Problem:
Pictures aside, return every line below exactly as written.
Recorded data: Begin
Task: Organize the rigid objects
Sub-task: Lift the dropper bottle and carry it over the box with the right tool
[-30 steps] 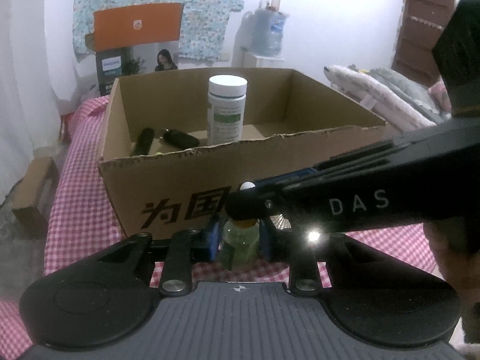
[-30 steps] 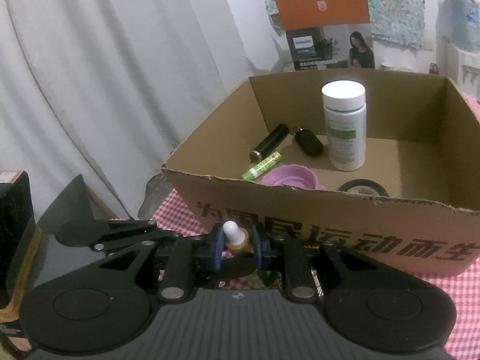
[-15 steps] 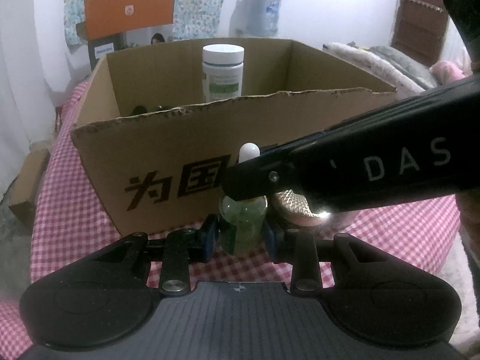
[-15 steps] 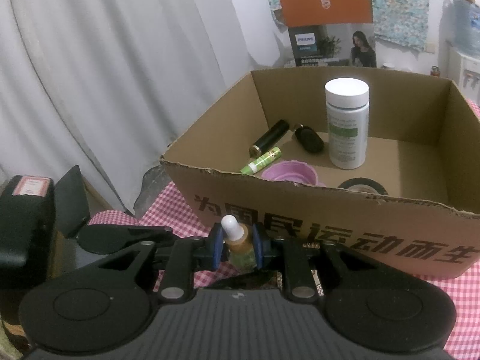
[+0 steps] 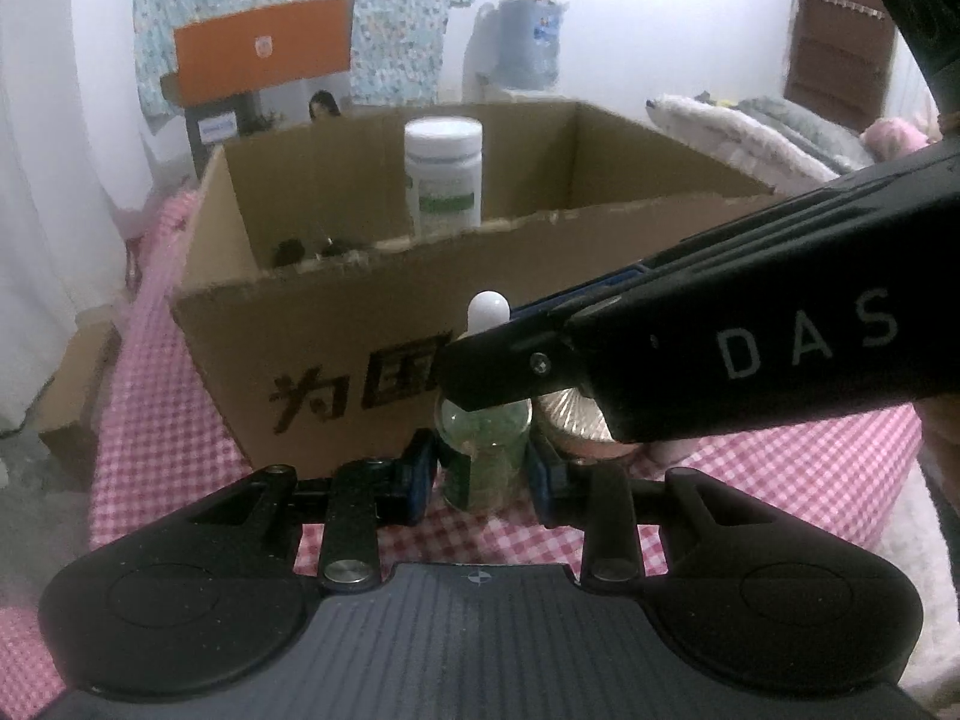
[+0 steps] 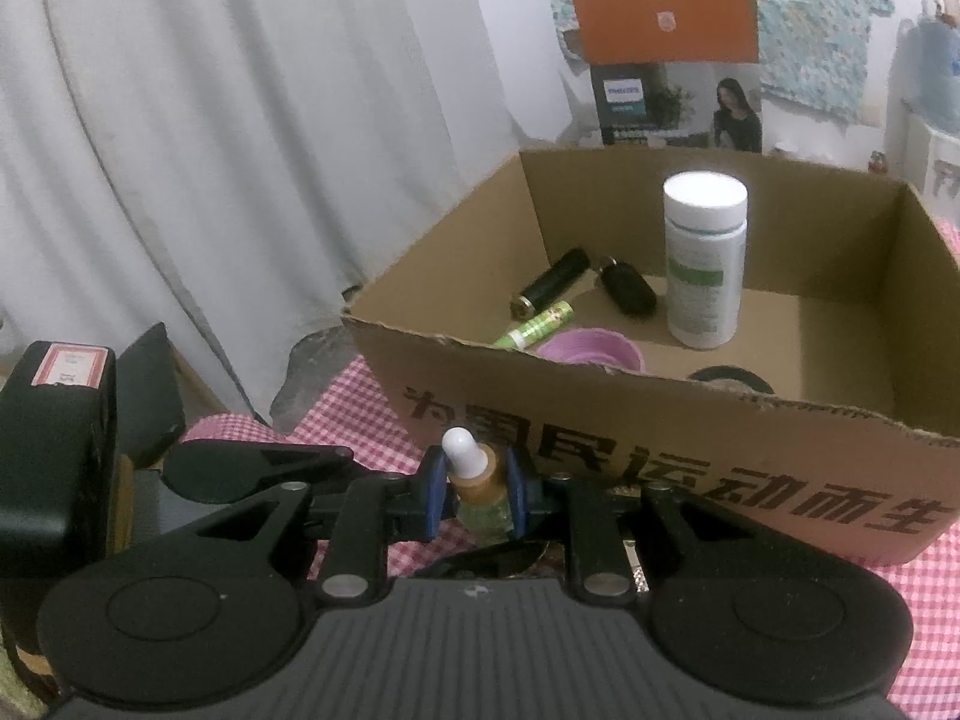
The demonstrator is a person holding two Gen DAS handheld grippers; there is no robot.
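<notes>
A small green glass dropper bottle point(image 5: 485, 456) with a white bulb top stands upright in front of the cardboard box point(image 5: 336, 324). My left gripper point(image 5: 483, 471) has its pads either side of the bottle's body. My right gripper point(image 6: 477, 489) is shut on the same dropper bottle point(image 6: 480, 495) at its amber collar; its black arm crosses the left wrist view point(image 5: 690, 354). Inside the box point(image 6: 660, 420) are a white-capped bottle point(image 6: 705, 264), a black tube point(image 6: 549, 282), a black key fob point(image 6: 627, 288), a green tube point(image 6: 534, 327), a pink cup point(image 6: 591, 351) and a tape roll point(image 6: 729, 381).
The box sits on a pink checked cloth point(image 5: 156, 396). A shiny round object point(image 5: 570, 414) lies just right of the bottle. White curtains point(image 6: 240, 150) hang on the left. A small cardboard box point(image 5: 72, 396) sits beyond the cloth's left edge.
Both grippers and the dropper bottle have shifted slightly relative to the box; the bottle stays between both pairs of pads. The left gripper's view dropped, then rose a little.
</notes>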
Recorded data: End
Problem solution:
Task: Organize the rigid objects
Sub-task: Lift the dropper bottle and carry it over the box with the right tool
[-30 steps] 
[-30 steps] 
[-15 steps] 
[-15 steps] 
[+0 steps] 
[+0 steps] 
The demonstrator is a person holding two Gen DAS handheld grippers; there is no robot.
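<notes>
A small green glass dropper bottle point(image 5: 485, 456) with a white bulb top stands upright in front of the cardboard box point(image 5: 336, 324). My left gripper point(image 5: 483, 471) has its pads either side of the bottle's body. My right gripper point(image 6: 477, 489) is shut on the same dropper bottle point(image 6: 480, 495) at its amber collar; its black arm crosses the left wrist view point(image 5: 690, 354). Inside the box point(image 6: 660, 420) are a white-capped bottle point(image 6: 705, 264), a black tube point(image 6: 549, 282), a black key fob point(image 6: 627, 288), a green tube point(image 6: 534, 327), a pink cup point(image 6: 591, 351) and a tape roll point(image 6: 729, 381).
The box sits on a pink checked cloth point(image 5: 156, 396). A shiny round object point(image 5: 570, 414) lies just right of the bottle. White curtains point(image 6: 240, 150) hang on the left. A small cardboard box point(image 5: 72, 396) sits beyond the cloth's left edge.
Both grippers and the dropper bottle have shifted slightly relative to the box; the bottle stays between both pairs of pads. The left gripper's view dropped, then rose a little.
</notes>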

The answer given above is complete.